== WHAT YOU WILL DO ==
What you return should be every line below, word for word, and none of the images.

== DATA EXCERPT ==
+ + +
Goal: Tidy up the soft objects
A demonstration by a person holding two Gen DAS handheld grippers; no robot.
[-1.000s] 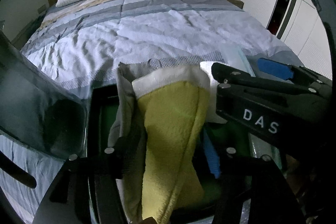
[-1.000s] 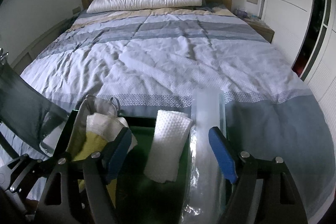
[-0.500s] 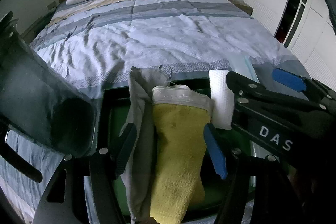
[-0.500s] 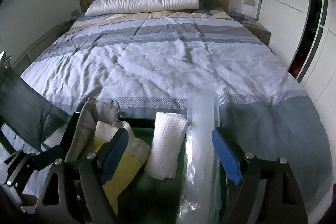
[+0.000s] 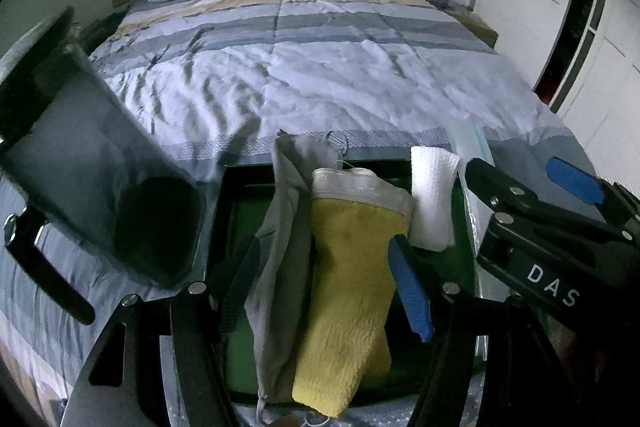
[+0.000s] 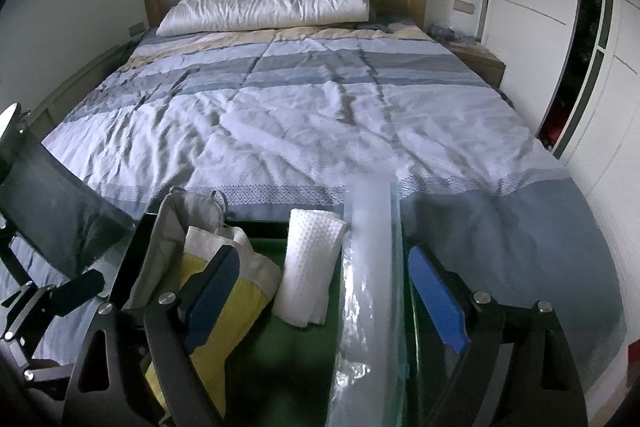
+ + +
== EXERCISE RESPONSE ==
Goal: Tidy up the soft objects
A demonstration by a person holding two Gen DAS handheld grippers; no robot.
[-1.000s] 
[-1.000s] 
[-0.500s] 
[-0.500s] 
[+0.000s] 
[+0.000s] 

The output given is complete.